Parameter Description Default Value
/data_load_dir directory in which the teach runs are saved ~/miro/data
/data_save_dir directory in which to save the results of a repeat run ~/miro/data/follow-straight_tests/5
/image_resize_width width to resize images before comparison 115
/image_resize_height height to resize images before comparison 44
/patch_size patch size to use for patch normalisation (9,9)
/goal_pose_separation distance between goals, should match ~distance_threshold in data_collect.py 0.2
/image_field_of_view_width_deg horizontal field of view of images (degrees) 175.2
/wait_for_ready whether the localiser waits for a service signal 'ready_localiser' before starting, allowing robot initialisation false

Parameters for data_collect.py

Parameter Description Example Value
~distance_threshold distance (metres) travelled from the previous pose after which a new pose is stored in the teach map 0.2
~angle_threshold_deg angular distance (degrees) travelled from the previous pose after which a new pose is stored in the teach map 15.0

Parameters for data_save.py

Parameter Description Example Value
~save_dir directory in which to save the teach run ~/miro/data
~timestamp_folder whether to timestamp the folder name of the teach run, so multiple runs can be performed without overwriting true

Parameters for localiser.py

Parameter Description Default Value
~rotation_correction_gain proportional gain term to use for rotation corrections, $K_\theta$, shouldn't need to be tuned 0.01
~path_correction_gain proportional gain term to use for along-path corrections, $K_p$, shouldn't need to be tuned 0.01
~stop_at_end whether the robot should stop at the end of the route, otherwise it assumes the route is circular and restarts from the beginning true
~discrete-correction reduce compute by only performing a correction at each goal pose, not continually false
~search-range how many teach images to search either side of the current to perform along-path correction 1
~global_localisation_init when initialising, find the closest matching teach image to the current and start the route from there, otherwise start at the first goal false
~min_init_correlation minimum correlation with a teach image at initialisation, otherwise the robot thinks it's not on the path and doesn't start repeating 0.0

Overview of approach

Teach run

First the robot needs to be taught a route via teleoperation. At regular distance intervals along the path the dead-reckoning position and and image will be saved, resulting in a topometric map of the route. Images are patch normalised to increase robustness to lighting variation.

Teach run visualisation

Repeat run

Having learnt a route, the robot can robustly repeat it. The robot initially follows the sequence of odometry poses stored during the teach run, but errors accumulate in this approach over time.

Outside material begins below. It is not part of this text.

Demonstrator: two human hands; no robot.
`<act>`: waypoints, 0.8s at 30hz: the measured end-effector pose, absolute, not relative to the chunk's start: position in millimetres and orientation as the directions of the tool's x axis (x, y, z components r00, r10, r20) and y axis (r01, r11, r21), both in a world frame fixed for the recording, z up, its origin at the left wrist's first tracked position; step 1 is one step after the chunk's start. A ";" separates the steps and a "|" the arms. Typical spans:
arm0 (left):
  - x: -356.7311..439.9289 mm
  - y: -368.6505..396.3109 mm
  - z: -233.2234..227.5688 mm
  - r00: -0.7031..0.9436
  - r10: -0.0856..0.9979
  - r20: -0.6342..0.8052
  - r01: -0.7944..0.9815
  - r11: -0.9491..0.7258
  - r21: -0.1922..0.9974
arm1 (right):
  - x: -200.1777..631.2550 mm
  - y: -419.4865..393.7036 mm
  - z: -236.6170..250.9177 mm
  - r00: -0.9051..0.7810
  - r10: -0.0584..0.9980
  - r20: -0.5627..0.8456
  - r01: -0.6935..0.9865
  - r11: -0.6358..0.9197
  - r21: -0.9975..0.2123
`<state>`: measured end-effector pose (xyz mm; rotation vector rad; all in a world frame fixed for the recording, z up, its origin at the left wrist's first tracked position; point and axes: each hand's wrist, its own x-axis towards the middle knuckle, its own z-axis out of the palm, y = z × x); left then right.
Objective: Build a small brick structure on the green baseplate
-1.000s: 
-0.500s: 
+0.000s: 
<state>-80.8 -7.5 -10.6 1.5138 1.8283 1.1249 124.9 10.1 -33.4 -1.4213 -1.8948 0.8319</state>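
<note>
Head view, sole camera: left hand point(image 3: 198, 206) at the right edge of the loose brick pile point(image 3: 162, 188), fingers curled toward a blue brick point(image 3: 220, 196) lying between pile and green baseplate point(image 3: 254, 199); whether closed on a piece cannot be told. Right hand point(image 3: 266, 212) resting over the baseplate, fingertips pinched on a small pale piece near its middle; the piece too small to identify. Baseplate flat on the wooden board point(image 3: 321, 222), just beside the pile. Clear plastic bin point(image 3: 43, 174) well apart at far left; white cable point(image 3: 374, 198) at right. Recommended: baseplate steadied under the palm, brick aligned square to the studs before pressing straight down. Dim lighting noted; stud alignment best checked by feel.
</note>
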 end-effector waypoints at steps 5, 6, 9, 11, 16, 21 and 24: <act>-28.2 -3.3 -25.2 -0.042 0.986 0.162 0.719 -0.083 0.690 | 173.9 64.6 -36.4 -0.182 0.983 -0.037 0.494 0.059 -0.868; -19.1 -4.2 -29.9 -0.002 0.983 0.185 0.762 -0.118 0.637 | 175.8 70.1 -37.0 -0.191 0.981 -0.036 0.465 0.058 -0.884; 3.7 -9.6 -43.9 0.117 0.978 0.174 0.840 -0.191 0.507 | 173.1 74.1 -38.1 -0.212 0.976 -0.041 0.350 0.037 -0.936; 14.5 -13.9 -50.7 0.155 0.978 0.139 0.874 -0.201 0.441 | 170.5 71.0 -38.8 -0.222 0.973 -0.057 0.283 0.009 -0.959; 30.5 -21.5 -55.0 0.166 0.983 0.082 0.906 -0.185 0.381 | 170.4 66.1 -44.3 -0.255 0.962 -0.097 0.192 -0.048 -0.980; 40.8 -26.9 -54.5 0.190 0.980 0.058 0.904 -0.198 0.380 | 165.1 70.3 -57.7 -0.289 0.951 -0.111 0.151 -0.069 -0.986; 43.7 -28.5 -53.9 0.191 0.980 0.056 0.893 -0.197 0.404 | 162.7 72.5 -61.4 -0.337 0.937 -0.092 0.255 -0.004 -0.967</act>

Images are compared between the teach and repeat routes to make corrections to the route.

Correction overview

Both rotational and lateral path errors result in horizontal image offsets that can't be distinguished, but this is not a problem because both require the same correction response. However, moving along the path can also horizontal image offsets. These must be accounted for by interpolating between the previous and next goal images.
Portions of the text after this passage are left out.